This shouldn’t come as a surprise to you, but according to NBER (The National Bureau of Economic Research), the United States economy officially entered a recession in February. This brings an end to what was otherwise about ten years of consistent expansion.

NBER normally defines a recession as two quarters in a row showing a negative gross domestic product, however they have flexibility in how they officially determine this (i.e., how much of the economy is actually impacted, how quickly the recession occurred/occurs, and how deep the recession actually is).

A Long Road to Recovery

On Wednesday, Federal Reserve Chairman Jerome Powell cautioned that the United States economy still faces an extended route to recovery, together with unemployment likely to be high for years. It was obviously a vital turning point in the markets last week.
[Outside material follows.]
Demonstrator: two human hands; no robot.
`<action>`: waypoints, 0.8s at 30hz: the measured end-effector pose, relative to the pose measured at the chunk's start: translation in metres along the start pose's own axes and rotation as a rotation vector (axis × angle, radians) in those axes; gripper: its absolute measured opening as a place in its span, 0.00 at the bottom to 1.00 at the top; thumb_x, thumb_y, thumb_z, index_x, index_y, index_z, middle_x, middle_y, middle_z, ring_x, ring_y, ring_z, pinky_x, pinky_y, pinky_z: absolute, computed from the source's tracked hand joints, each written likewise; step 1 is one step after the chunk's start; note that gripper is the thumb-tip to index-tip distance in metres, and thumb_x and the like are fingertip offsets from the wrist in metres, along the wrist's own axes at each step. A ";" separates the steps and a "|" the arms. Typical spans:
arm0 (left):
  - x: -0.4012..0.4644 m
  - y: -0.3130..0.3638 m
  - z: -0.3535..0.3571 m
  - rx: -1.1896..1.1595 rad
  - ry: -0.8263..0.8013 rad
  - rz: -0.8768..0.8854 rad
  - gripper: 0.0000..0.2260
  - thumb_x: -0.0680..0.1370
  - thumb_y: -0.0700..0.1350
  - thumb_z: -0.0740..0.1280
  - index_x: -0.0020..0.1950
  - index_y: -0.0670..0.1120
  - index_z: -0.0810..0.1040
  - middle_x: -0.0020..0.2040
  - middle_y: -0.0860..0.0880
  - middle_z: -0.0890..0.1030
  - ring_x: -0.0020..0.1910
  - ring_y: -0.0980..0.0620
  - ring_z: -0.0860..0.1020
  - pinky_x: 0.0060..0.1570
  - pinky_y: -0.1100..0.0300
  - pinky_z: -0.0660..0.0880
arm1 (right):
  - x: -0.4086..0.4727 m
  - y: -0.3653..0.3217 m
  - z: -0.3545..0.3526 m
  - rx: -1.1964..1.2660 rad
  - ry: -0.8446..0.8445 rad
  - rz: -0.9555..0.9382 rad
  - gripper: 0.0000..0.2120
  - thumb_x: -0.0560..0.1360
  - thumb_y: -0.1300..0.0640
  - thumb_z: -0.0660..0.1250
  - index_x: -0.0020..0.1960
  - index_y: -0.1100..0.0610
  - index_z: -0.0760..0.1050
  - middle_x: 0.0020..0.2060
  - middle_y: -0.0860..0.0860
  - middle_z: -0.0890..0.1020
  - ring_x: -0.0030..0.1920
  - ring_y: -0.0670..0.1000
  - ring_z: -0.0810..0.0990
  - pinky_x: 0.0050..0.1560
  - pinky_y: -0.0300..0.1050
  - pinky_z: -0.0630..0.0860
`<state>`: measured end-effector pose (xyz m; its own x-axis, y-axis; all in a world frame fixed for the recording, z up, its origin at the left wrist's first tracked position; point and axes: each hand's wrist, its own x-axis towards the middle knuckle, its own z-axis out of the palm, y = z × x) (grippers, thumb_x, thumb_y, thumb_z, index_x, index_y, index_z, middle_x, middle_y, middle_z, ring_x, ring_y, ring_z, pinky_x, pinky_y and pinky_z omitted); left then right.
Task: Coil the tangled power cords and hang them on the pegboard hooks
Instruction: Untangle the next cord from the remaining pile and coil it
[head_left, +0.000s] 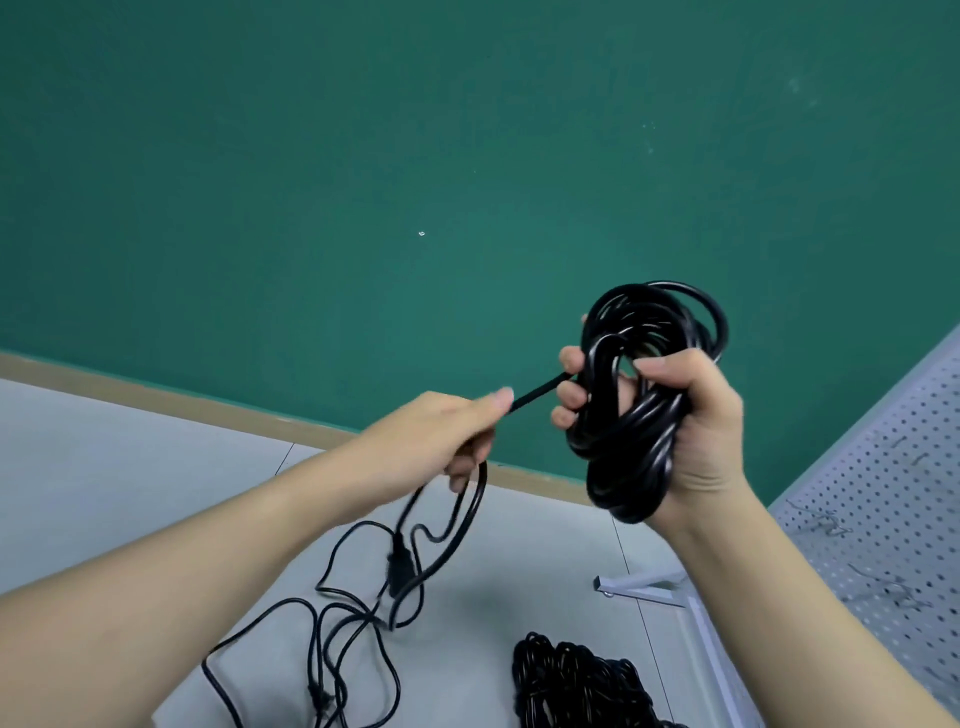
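Observation:
My right hand (691, 421) grips a thick bundle of coiled black power cord (639, 395), held upright in front of the green wall. A straight length of that cord runs left from the coil into my left hand (441, 436), which pinches it between thumb and fingers. Below my left hand the cord's free end hangs down in a loop with a black plug (399, 564), blurred by motion. More loose black cord (332, 639) lies tangled on the grey floor. A white pegboard (893, 499) with small metal hooks (826, 519) stands at the right.
A dense heap of black cable (571, 686) lies on the floor at the bottom centre. The pegboard's white metal foot (641, 587) juts out across the floor beside it. A green wall (415, 182) with a tan baseboard fills the background.

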<state>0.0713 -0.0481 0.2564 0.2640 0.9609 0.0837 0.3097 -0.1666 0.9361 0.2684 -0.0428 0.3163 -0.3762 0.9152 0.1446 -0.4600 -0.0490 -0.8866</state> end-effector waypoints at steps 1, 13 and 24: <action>0.000 -0.005 -0.001 0.074 0.050 0.047 0.24 0.82 0.63 0.62 0.34 0.48 0.69 0.29 0.50 0.68 0.30 0.52 0.69 0.38 0.55 0.66 | 0.001 -0.004 -0.003 0.026 -0.003 -0.023 0.23 0.53 0.51 0.78 0.44 0.61 0.83 0.45 0.59 0.78 0.39 0.55 0.75 0.41 0.49 0.74; 0.008 -0.022 -0.009 0.369 0.142 -0.036 0.27 0.76 0.53 0.74 0.33 0.49 0.57 0.26 0.55 0.56 0.28 0.52 0.55 0.30 0.57 0.53 | 0.004 -0.017 -0.010 0.039 0.022 -0.126 0.20 0.63 0.53 0.65 0.51 0.62 0.72 0.45 0.58 0.76 0.39 0.55 0.72 0.41 0.49 0.72; 0.003 -0.026 -0.025 -0.103 0.061 -0.132 0.27 0.79 0.59 0.69 0.34 0.50 0.55 0.32 0.47 0.54 0.32 0.47 0.52 0.34 0.54 0.50 | 0.002 -0.020 -0.022 0.033 0.058 -0.152 0.19 0.63 0.54 0.67 0.52 0.62 0.74 0.46 0.58 0.76 0.41 0.56 0.74 0.42 0.49 0.74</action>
<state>0.0409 -0.0350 0.2406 0.1705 0.9851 -0.0243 0.2419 -0.0179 0.9701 0.2945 -0.0314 0.3246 -0.2541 0.9345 0.2494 -0.5342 0.0793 -0.8416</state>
This comes on the heels of the Federal Reserve indicating they foresee trying to keep their benchmark rate near zero until at least 2022.

Investors Expect Volatility

The Cboe Volatility Index is a resource that measures the current market unpredictability expectations of traders for the coming 30 days. Last week, the Cboe Volatility Index went up to 47% , which is the highest level since April.

According to Mark DeCambre of Marketwatch, it “has become well known as Wall Street’s “fear gauge,” since it was created in the early 1990s,” and it’s “been trading well above its historic average of 20 and surged to a record above 80 during the height of the COVID-19 pandemic in March.”

Bonds Gain Popularity (and Yields Lower)

While the stock market was floundering last week, investors started shifting money into federal government bonds, which drove the yields down. To give an example, the U.S. 10-year Treasury bond closed out the week before last at 0.91% APY. Last week, however, this lowered to 0.70% APY based on investors bidding on so many bonds.

This is interesting, because on one hand, it seems like some investors are moving out of stocks and into bonds (which are typically more stable), yet the yield is trending down due to the demand. I would watch the bond market more closely moving forward if you aren’t already.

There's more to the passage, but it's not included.